_TASK STATEMENT_
Word for word, restate the lines from the top of the records below through the line with "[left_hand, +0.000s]", both included, with no pictures in the result.
[[ DATA SECTION open ]]
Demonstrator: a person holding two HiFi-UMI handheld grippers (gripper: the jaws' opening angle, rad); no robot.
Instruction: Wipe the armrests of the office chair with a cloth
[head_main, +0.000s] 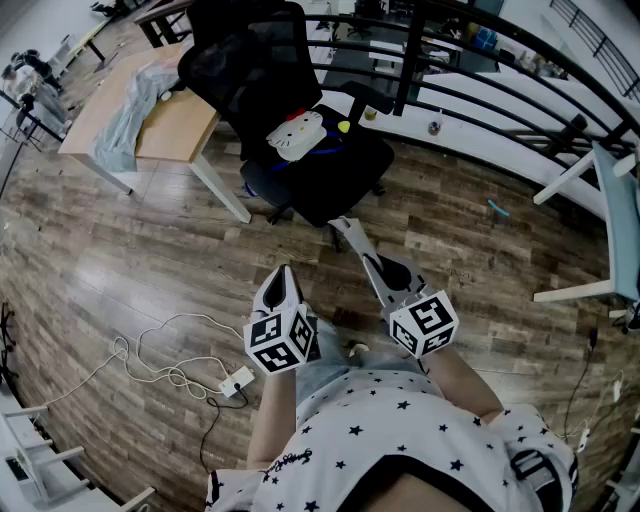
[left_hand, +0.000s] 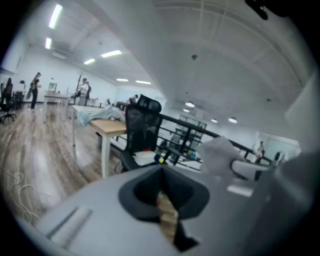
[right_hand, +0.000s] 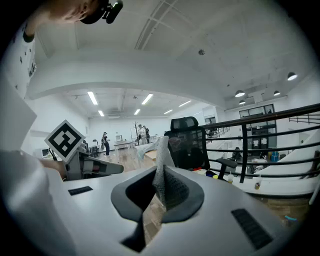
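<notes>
The black office chair (head_main: 300, 120) stands ahead of me on the wood floor, a white cat-face cushion (head_main: 296, 135) on its seat and one armrest (head_main: 366, 97) showing on its right side. My right gripper (head_main: 343, 226) is shut on a grey mesh cloth (right_hand: 161, 165) that sticks up from between its jaws. It is held short of the chair's seat edge, not touching. My left gripper (head_main: 283, 274) is shut with nothing in it, lower and nearer my body. The chair (right_hand: 189, 145) and its armrest (right_hand: 228, 162) lie ahead in the right gripper view.
A wooden desk (head_main: 170, 125) with a pale cloth heap (head_main: 128, 115) stands left of the chair. A black railing (head_main: 480, 85) runs behind it. A white cable and power strip (head_main: 235, 381) lie on the floor at the left. White table legs (head_main: 585, 292) stand at the right.
</notes>
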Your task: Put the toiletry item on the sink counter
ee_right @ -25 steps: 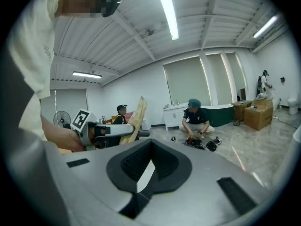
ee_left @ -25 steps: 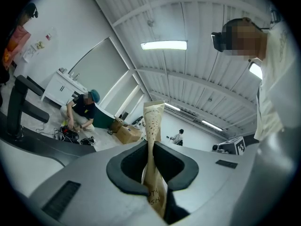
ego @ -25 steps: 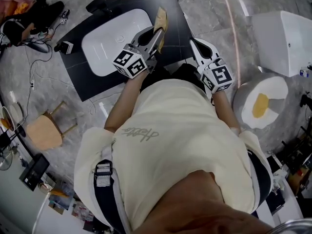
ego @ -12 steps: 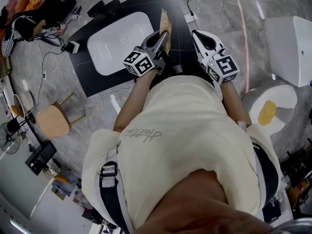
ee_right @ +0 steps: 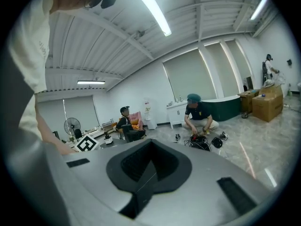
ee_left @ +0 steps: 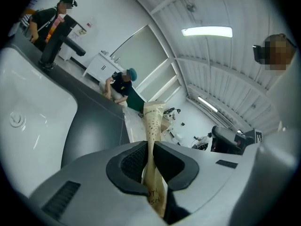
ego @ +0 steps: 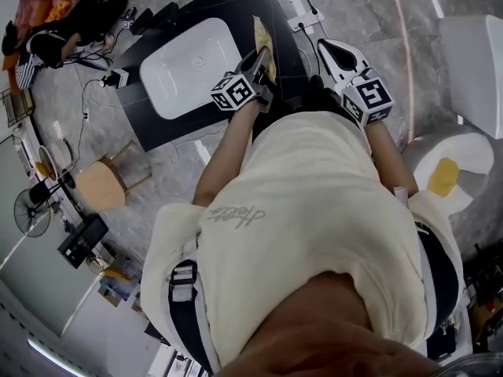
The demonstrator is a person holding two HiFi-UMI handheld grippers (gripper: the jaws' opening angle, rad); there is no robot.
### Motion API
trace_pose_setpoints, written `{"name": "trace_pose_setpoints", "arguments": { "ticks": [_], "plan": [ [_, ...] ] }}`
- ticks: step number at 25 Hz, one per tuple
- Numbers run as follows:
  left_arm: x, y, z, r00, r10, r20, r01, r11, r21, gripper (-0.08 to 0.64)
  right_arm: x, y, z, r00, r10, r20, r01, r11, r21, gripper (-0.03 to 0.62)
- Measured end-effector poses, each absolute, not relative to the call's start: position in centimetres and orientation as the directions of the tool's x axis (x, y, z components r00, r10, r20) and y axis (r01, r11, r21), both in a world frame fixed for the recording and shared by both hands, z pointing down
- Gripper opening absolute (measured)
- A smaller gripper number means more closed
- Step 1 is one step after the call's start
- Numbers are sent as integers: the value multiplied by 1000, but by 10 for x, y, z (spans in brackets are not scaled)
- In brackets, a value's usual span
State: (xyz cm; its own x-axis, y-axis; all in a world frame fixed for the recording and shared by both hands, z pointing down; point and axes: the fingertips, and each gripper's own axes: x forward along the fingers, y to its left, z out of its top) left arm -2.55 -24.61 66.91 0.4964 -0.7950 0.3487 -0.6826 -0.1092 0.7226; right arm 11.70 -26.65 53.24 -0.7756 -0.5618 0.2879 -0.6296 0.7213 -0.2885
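left gripper (ego: 262, 60): jaws pressed on a tan paper sachet (ego: 262, 36), the toiletry item. in the left gripper view the sachet (ee_left: 153, 126) runs down between the two black pads (ee_left: 129, 163) and is pinched about mid-length. the upper part stands out past the jaw tips, creased. the lower end, with dark print too small to read, hangs out behind the pads. left gripper (ee_left: 151, 166) gap is only as wide as the sachet.

right gripper (ego: 336, 51): jaws together, nothing between them. in the right gripper view the pads of the right gripper (ee_right: 148, 167) meet in one thin seam. it is held off to the right of the counter, above the grey marble floor (ego: 369, 10), well apart from the sachet.

location of sachet: head view puts it over the narrow dark strip of the black sink counter (ego: 161, 128), just right of the white basin (ego: 192, 65). cannot tell whether its tip touches the counter or is above it.

edges / room:
- left gripper view: basin (ee_left: 33, 117) lies left of the jaws, with bare dark counter (ee_left: 91, 126) between the basin rim and the sachet.
- the strip right of the basin is narrow, with the counter's right edge close beside the sachet.
- wider bare counter lies on the near side of the basin.
- white toilet (ego: 456, 151) is to the right, well apart from both grippers.
- wooden stool (ego: 102, 185) and loose cables (ego: 86, 93) are left of the counter, on the floor.
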Motion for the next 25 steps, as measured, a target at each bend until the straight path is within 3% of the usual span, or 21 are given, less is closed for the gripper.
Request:
{"name": "trace_pose_setpoints", "arguments": {
  "ticks": [9, 25],
  "plan": [
    [-12, -249, 713, 442, -771, 458, -677, 48, 735, 43, 149, -286, 541, -779, -554, 293, -625, 716, -310, -6],
    [-7, -251, 755, 407, -670, 620, -736, 161, 657, 49, 143, -304, 558, -817, -488, 308, -573, 744, -343, -6]
  ]
}}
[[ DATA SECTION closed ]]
_SOLUTION_
Demonstrator: a person holding two HiFi-UMI handheld grippers (gripper: the jaws' opening angle, rad); no robot.
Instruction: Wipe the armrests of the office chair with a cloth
[head_main, +0.000s] 
[left_hand, +0.000s] 

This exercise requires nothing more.